Christmas came early to the Icehouse yesterday. Well, ok, not Christmas. That would be December 25, and it was only April 13, so it’s a ridiculous analogy.
What did happen is that our hockey coaches admitted they’d stuffed up the dates and this was only our second last week of training. Say, huh?
We’d all turned up, sad it was our final week, pumped for scrimmages (actual hockey game play) but found ourselves with an extra week. Coolness!
We instead spent the majority of the session on gameplay drills, which I actually love, so no complaints.
We did the off-side drill, where two skaters take off together, passing the puck. The one nearest the boards then keeps going, while the other peels off to the left. This is happening at both ends of the ice so you end up with a player skating hard along the boards from both ends, looking for those players peeling into the centre from the opposite end, right near the blue line nearest each goal. (Don’t worry: we get confused and we’re on the ice, watching it.)
It all ends up with the board-side player either passing to the peeling player, if they haven’t crossed the line and therefore are not offside. Or carrying the puck over the line and then passing towards goal.
Another drill was simple passing, with one player doing figure eights between two stationary players who alternate long passes to one another and shorter passes to the moving skater between them.
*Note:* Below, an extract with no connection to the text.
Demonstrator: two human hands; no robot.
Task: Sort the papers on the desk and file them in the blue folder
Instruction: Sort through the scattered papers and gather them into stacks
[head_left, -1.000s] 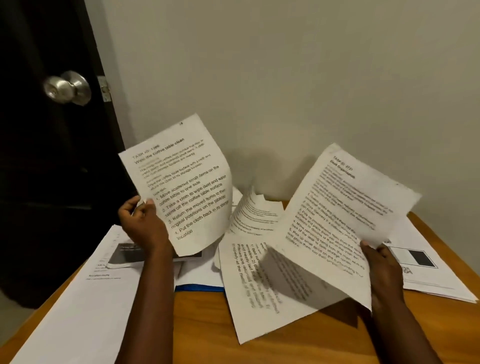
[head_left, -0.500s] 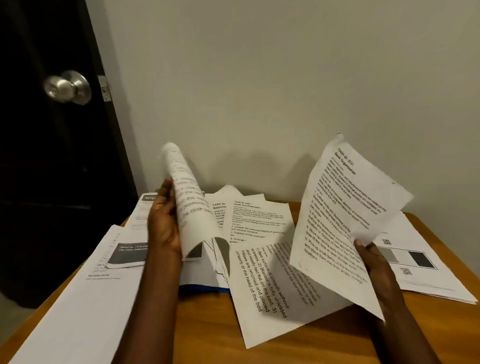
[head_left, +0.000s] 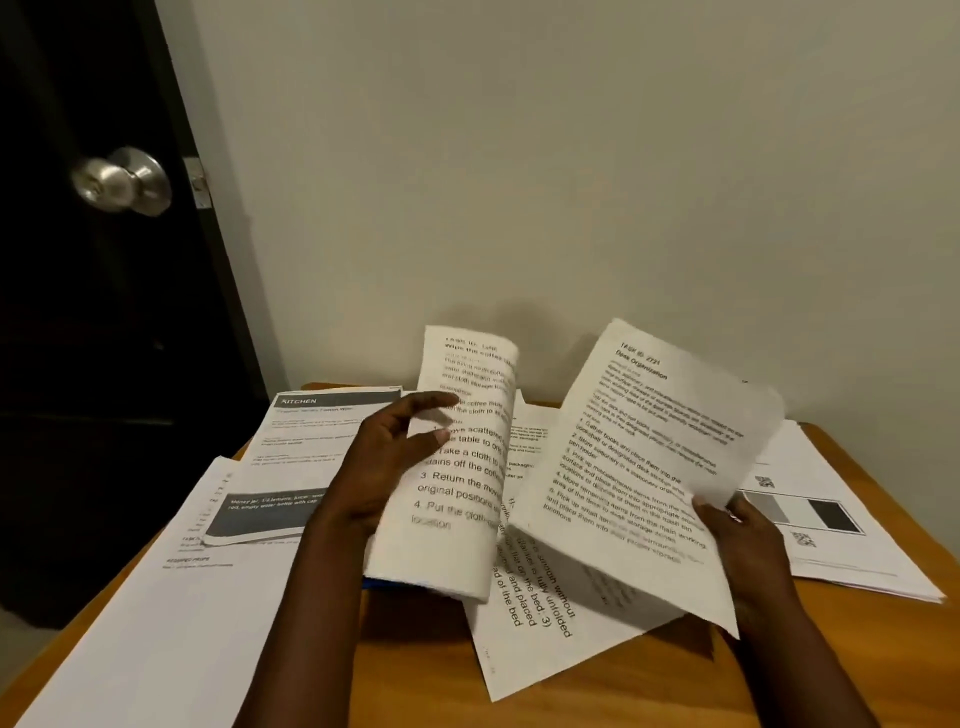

This drill was hilarious only in how many ways apparently intelligent skaters can screw it up. Before you get to errant passes spraying past sticks, or dodgy traps not capturing the pucks, you had the stationary players heading to the centre, or both doubling back to the same end or … it was chaos.
We also did our first one-on-one drill, where a defender had to skate backwards as a forward tried to get past them, to have a free run at the goal. Really tricky. As Michael, one of the coaches, pointed out, this drill emphasised how important backward skating is in hockey. Not many of us are genuinely good enough at backward skating to pull off the defender role flawlessly. Lots of defenders left flailing as the forward made one feint and then was home free.
Me? In a miracle, I was barely moving backwards at the moment I totally committed to stealing the puck off my opponent’s stick and somehow pulled it off. Wham! As a commentator recently called it in an NHL game: “A magic wand steal”.
Lliam was observing as I did it, pumped my fist and yelled “Kronwall!” (a slightly obscure Wings defender) and so he had a laugh … then gave us a lecture about the need to actually be moving backwards while defending. Sigh. Bloody world champions … think they know it all.
Finally, with about five minutes to go, we broke into light shirt and dark shirt teams and played our first game of hockey. I was a defender for the first shift of the whites (Medicine Hat Tigers home jersey) and got a couple of touches. I also had a stick hook my legs out from under me, at the same moment I got one of my touches, so that went well.
So much fun though. Another player went down much harder than me and, back on the bench, I said to our crew of whites: “Nice collision.”
“That was me,” admitted Morgan, not looking as sorry as he probably should have. “I cross-checked him … like, I totally cross-checked him.”
We all chuckled.
Hockey as a non-contact sport doesn’t really work.
Will was playing for the dark shirts in the second shift (Medicine Hat Tigers away jersey) and of course scored a goal. The term “Teenage Strut” really doesn’t cover the aftermath of that event. Ever supportive, I said in a stage whisper to our friend, Stavros, who’d come to watch and take pics: “I’ve said it before and I’ll say it again, you send a gentle pass to Will, completely unmarked and a metre out from goal, and he’ll sink it several times out of 10.”
Will grinned the f-you smug grin of a goal-scorer.
And so we reeled away from hockey, with the promise of another week of pure game play ahead, and raced into the city to see Simon Coronel’s “Manipulations” show of illusions and comedy (awesome show – part of the Comedy Festival. Go see it!). I had a gaggle of friends from different parts of my life there, so we had a few drinks then a bunch of us, including Simon and the magic crowd, went out to the Italian Waiter’s Club for dinner. Doesn’t get much better.